Колонна идет с песнями, и песни эти я отдельно ненавижу. Идти-то с ними легче, но как напрягают! Таких, как я, больше среди духовенства, пользующегося возможностью помолчать в нерабочее время. В конце концов все мы сбиваемся в отдельную колонну, во главе которой чаще всего идет епископ Падевский. Жесткий, суровый, красивый. Вот статным его не назовешь - владыка небольшого роста. Идет всегда один, в своей какой-то острой цели, и мы его дружно побаиваемся. Колонна идет безостановочно, и в зной, и в дождь, все вперед и вперед, и так - почти две недели. Короткий сон в спортзалах, в фабричных цехах - и снова вперед.
В тот день был шторм, такой же, как сейчас. Ветер изорвал наши плащи, мы мокрые с головы до озябших ног, которыми перебираем почти бессознательно, а дело к вечеру, а до ночлега - еще немножко, а еще немножко - это пять километров. Или десять. Лишь бы не пятнадцать.
Буря повалила деревья, разогнала машины, кругом никого, только мы, гонимые неслышным зовом среди полей. Нет, не только. В полях картинно паслось стадо, и все эти громы-молнии привели чинных животных в отчаяние. Тут-то они и увидели, на ком можно сорвать зло. Это действительно очень страшно, когда много тонн копыт и рогов, роняя пену с безумных морд, кидается навстречу. А мы усталые, а ноги сбиты, и мы уже не побежим.

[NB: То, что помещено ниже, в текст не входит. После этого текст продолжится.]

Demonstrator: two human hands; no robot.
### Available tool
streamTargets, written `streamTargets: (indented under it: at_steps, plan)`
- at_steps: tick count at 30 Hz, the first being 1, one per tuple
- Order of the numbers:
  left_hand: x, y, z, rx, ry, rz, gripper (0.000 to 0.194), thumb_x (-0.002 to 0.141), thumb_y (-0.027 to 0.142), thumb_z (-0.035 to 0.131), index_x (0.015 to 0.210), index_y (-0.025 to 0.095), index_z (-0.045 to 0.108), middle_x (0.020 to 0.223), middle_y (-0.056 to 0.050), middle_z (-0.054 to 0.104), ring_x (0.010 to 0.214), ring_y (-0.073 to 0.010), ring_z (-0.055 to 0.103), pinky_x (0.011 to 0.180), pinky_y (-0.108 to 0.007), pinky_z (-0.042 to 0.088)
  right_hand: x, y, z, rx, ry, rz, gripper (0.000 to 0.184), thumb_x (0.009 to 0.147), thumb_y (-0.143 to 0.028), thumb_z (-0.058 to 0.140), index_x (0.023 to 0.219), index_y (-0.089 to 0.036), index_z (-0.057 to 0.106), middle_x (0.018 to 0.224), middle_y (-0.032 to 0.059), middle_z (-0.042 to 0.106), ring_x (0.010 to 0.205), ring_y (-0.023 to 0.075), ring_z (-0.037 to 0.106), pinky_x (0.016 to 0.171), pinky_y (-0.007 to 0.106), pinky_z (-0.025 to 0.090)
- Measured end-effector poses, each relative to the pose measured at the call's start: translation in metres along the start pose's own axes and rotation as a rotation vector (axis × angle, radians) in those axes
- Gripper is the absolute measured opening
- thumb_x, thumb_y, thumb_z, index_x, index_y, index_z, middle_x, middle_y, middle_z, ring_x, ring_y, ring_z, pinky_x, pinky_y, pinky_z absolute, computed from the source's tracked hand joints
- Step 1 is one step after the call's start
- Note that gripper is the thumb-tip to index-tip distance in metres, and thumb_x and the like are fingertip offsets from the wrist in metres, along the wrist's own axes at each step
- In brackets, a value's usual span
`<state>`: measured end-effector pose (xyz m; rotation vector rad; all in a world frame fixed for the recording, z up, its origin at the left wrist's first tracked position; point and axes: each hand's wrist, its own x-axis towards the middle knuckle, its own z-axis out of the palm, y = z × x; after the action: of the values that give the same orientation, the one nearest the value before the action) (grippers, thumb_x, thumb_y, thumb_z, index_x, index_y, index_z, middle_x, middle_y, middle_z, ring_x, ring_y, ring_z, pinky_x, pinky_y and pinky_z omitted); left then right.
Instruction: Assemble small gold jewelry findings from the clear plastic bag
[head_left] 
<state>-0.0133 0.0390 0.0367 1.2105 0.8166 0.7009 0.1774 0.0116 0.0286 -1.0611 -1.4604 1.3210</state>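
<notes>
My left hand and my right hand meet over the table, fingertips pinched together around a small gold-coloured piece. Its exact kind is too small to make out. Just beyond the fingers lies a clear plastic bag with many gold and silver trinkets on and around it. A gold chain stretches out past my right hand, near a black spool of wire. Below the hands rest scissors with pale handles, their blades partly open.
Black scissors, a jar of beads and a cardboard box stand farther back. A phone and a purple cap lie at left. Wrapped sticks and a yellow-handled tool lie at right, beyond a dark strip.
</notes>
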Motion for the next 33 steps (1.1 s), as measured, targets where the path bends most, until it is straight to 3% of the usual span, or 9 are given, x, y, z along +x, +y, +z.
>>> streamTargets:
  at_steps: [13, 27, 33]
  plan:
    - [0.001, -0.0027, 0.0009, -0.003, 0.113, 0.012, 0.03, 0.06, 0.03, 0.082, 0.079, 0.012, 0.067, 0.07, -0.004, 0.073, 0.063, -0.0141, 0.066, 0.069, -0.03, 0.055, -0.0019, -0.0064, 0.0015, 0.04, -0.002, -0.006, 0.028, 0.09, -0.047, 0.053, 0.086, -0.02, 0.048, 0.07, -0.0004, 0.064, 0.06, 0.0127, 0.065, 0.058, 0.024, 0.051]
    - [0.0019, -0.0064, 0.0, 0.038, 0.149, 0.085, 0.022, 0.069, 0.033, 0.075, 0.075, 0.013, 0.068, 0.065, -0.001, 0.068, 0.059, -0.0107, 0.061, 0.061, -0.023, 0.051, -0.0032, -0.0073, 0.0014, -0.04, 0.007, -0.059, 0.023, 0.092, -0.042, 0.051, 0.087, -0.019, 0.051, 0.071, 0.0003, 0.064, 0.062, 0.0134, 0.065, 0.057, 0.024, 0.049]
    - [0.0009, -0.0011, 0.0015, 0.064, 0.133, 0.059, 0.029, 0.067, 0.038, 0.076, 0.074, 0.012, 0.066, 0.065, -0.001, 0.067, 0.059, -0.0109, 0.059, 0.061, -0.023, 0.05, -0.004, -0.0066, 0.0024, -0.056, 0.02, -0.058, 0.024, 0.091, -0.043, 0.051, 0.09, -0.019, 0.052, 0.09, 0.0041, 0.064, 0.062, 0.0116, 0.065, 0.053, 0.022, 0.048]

Впереди, как обычно, шел владыка Падевский в малиновом своем одеянии. И вот эта тучная слепая ярость с каким-то неведомым первобытным ревом понеслась на него - растоптать, растоптать, растоптать! Рядом со мной была монахиня, с которой мы друг друга взаимно недолюбливали, она меня - за веселье, я ее - за мрачность. По-прежнему не издавая ни звука, мы крепко схватились за руки и замерли, уже видя перед собой предстоящую жуть. Колонна окаменела, какие-то девочки взвизгнули, и только владыка наш словно ничего не заметил. Маленький, с прямыми плечами, не останавливаясь он сделал еще шаг, сорвал с головы мягкую круглую епископскую шапочку и, облив рогатое безумие презрением ледяных синих глаз, хлестнул самую отчаянную корову по морде. Вы не поверите, но крестом. Бац-бац! - что это было? Спокойное стадо мирно пасется вдалеке. Только хлопья пены с губ на дороге, только вспаханная копытами земля на обочине. Не расцепляя рук, хохочем с недружелюбной сестрой до упаду. Кто бы мог подумать, что у нее такой звонкий девичий смех! А он уже ушел вперед. Никто не может остановить человека на его пути.
Зимой этого, семнадцатого года владыки Падевского не стало с нами. Наши истории пересекались и позже, всегда с какой-то особой значимостью для меня. А этот первый урок я вроде бы давно забыла. Буря напомнила.